# Wanting to buy used bite suit



## Beth Moates (Nov 30, 2007)

Do any of you have one in good shape for sale or know someone that does....... Thanks


----------



## James Downey (Oct 27, 2008)

check workingmalinois.org under equipment for sale...Someone just posted a EuroChien suit for sale.


----------



## Emilio Rodriguez (Jan 16, 2009)

I've been seeing this suit on ebay for a couple of years. A new suit for a used suit price. Of course the quality remains to be seen. These guys make leather stuff for horses and it's obvious that the strapping is top notch. Has anyone taken bites in this suit or seen one in person?
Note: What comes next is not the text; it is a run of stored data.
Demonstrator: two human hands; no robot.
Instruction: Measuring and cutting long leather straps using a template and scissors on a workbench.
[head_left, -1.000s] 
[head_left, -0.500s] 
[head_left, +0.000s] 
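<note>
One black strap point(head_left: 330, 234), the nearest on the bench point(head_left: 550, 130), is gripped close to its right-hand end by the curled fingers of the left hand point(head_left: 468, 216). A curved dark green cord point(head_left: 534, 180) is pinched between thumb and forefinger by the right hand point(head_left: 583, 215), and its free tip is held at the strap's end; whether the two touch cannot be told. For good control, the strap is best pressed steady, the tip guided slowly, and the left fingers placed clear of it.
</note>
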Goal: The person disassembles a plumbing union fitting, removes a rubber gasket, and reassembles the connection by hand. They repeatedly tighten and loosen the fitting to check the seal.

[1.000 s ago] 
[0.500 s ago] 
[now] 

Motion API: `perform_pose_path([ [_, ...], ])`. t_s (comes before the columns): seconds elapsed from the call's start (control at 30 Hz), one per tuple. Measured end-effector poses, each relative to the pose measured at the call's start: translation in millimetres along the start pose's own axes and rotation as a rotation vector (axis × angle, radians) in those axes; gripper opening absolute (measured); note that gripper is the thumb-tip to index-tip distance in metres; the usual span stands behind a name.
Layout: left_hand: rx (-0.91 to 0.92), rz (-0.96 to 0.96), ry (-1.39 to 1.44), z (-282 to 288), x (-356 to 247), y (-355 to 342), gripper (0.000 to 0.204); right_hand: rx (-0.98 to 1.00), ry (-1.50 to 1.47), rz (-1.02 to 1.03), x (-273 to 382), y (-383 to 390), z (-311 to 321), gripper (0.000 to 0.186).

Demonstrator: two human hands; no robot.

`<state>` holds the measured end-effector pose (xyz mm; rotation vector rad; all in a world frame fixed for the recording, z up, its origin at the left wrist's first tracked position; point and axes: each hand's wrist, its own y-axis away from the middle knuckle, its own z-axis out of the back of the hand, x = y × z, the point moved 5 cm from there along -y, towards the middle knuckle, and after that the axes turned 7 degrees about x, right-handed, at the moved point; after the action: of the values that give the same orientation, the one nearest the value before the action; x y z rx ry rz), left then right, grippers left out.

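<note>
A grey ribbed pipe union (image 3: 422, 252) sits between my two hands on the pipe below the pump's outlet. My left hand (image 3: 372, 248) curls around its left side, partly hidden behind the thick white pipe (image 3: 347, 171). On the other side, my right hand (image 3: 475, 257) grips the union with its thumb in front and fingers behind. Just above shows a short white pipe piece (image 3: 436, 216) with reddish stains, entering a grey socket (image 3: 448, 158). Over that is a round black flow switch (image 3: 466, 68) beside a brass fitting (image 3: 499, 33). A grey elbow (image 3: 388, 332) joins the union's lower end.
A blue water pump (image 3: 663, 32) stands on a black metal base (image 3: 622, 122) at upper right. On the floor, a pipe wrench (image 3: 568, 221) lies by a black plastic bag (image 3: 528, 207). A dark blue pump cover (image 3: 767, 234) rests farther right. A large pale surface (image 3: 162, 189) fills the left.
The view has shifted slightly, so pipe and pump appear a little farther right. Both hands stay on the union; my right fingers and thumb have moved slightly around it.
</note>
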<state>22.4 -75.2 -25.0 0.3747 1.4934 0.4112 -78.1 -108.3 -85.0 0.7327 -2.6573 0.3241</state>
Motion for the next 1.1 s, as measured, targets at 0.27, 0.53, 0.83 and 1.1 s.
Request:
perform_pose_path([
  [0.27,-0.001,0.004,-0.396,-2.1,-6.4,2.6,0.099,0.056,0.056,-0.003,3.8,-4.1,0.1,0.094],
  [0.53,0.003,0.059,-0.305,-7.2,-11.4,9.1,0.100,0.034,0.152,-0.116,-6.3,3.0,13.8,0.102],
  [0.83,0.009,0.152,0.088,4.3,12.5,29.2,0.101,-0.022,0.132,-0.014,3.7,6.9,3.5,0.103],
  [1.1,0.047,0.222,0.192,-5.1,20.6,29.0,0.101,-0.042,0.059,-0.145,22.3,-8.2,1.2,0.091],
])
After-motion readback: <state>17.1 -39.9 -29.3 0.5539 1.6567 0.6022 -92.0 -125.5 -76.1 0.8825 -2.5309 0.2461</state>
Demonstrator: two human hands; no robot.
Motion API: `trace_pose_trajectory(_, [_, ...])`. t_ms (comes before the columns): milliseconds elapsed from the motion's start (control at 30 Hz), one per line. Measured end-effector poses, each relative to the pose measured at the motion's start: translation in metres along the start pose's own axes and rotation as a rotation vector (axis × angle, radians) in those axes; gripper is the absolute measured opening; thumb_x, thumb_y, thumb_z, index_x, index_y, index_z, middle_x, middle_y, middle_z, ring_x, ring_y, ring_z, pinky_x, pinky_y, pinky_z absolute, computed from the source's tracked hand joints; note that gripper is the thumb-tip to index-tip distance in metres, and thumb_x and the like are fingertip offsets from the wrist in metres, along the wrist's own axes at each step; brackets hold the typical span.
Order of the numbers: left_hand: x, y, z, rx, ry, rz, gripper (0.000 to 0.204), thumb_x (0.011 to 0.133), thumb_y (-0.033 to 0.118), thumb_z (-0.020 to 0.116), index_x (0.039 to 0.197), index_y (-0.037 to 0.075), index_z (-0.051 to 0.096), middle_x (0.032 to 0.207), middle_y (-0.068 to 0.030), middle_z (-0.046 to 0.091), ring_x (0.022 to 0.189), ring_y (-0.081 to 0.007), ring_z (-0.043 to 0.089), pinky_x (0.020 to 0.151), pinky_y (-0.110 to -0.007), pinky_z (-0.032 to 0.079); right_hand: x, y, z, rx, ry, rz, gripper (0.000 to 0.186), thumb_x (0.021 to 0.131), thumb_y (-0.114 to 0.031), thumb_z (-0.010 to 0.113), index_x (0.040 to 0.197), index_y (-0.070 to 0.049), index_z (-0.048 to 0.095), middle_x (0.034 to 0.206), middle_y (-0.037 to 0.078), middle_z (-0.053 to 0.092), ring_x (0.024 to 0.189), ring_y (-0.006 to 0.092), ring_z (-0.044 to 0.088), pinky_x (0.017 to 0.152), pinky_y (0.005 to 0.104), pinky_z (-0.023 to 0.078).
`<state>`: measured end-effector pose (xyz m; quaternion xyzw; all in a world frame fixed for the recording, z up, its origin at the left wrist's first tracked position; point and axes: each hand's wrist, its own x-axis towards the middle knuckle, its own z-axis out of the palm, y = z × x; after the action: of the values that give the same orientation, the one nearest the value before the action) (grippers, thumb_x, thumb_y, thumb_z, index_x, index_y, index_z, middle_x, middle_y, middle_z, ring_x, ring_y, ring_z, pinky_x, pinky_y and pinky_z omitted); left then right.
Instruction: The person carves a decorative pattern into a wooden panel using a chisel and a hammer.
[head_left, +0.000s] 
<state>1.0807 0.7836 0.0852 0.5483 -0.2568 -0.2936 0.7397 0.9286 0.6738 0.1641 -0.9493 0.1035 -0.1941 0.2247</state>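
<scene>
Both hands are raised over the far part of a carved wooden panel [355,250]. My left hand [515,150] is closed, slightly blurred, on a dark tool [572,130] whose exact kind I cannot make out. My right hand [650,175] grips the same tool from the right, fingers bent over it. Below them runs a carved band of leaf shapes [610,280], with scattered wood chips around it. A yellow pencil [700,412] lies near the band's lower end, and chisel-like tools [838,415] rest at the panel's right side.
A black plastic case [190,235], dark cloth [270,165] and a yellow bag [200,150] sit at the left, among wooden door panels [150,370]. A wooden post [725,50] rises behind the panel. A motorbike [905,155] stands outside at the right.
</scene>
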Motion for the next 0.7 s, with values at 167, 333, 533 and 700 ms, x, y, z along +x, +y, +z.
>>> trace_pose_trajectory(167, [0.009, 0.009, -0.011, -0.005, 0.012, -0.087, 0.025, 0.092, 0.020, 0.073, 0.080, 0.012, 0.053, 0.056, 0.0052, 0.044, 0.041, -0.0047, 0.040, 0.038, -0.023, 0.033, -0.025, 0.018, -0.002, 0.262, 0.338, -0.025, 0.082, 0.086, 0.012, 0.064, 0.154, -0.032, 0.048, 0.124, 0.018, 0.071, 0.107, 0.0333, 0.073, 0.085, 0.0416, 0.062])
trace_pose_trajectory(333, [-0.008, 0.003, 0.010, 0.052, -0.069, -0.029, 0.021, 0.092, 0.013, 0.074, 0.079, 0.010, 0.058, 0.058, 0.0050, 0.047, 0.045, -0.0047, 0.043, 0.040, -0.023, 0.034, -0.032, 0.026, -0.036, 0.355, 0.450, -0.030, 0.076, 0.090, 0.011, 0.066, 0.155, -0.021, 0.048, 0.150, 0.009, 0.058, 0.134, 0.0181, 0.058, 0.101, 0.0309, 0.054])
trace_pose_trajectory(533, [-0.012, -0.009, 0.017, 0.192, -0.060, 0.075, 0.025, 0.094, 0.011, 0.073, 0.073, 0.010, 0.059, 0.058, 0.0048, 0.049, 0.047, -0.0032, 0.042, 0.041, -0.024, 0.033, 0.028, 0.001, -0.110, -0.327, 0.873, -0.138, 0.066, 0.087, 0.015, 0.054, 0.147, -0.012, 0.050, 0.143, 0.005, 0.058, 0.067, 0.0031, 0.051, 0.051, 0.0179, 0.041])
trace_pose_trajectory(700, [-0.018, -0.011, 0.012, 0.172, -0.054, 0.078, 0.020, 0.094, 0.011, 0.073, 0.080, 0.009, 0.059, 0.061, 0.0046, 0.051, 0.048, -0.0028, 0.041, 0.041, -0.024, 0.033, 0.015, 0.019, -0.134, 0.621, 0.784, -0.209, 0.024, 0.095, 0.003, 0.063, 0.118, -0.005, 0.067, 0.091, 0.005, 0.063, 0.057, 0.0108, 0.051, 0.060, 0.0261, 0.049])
http://cgi.ebay.com/DOG-BITE-TRAINI...ptZLH_DefaultDomain_0?_trksid=p3286.m20.l1116


----------



## Mike Scheiber (Feb 17, 2008)

There's a used suite on eBay now type in Schutzhund


----------



## Gerry Grimwood (Apr 2, 2007)

Are you looking for a light or heavy suit ??


----------



## Mike Scheiber (Feb 17, 2008)

Mike Scheiber said:


> There's a used suite on eBay now type in Schutzhund


Just looked 10 minutes left @ 710.00


----------



## Beth Moates (Nov 30, 2007)

I'll check e-bay out. I need a suit that can handle bites from Police and KNPV dogs. I've never owned one before so some help would be appreciated.


----------



## Chad Byerly (Jun 24, 2008)

I'd ask on a few message boards. 
I posted on PSA's board, looking for a training suit or semi-competition with alot of fabric for thigh and crotch biters, plus my height/weight. Got an email from a retired decoy my size, sold me his Belgian (euro joe) suit for $400. I'm happy with the suit, except it's a bit open at the top of the jacket. I keep meaning to add another buckle or something. 
Good luck.

p.s. I also have a Dutch (sportenhonden artikelin, sp?) training jacket I got cheap on ebay which works nicely for Police/KNPV-style bites. Again good luck.

Here ya go:
http://members5.boardhost.com/PSA/msg/1233938435.html


----------



## Mike Scheiber (Feb 17, 2008)

Beth Moates said:


> I'll check e-bay out. I need a suit that can handle bites from Police and KNPV dogs. I've never owned one before so some help would be appreciated.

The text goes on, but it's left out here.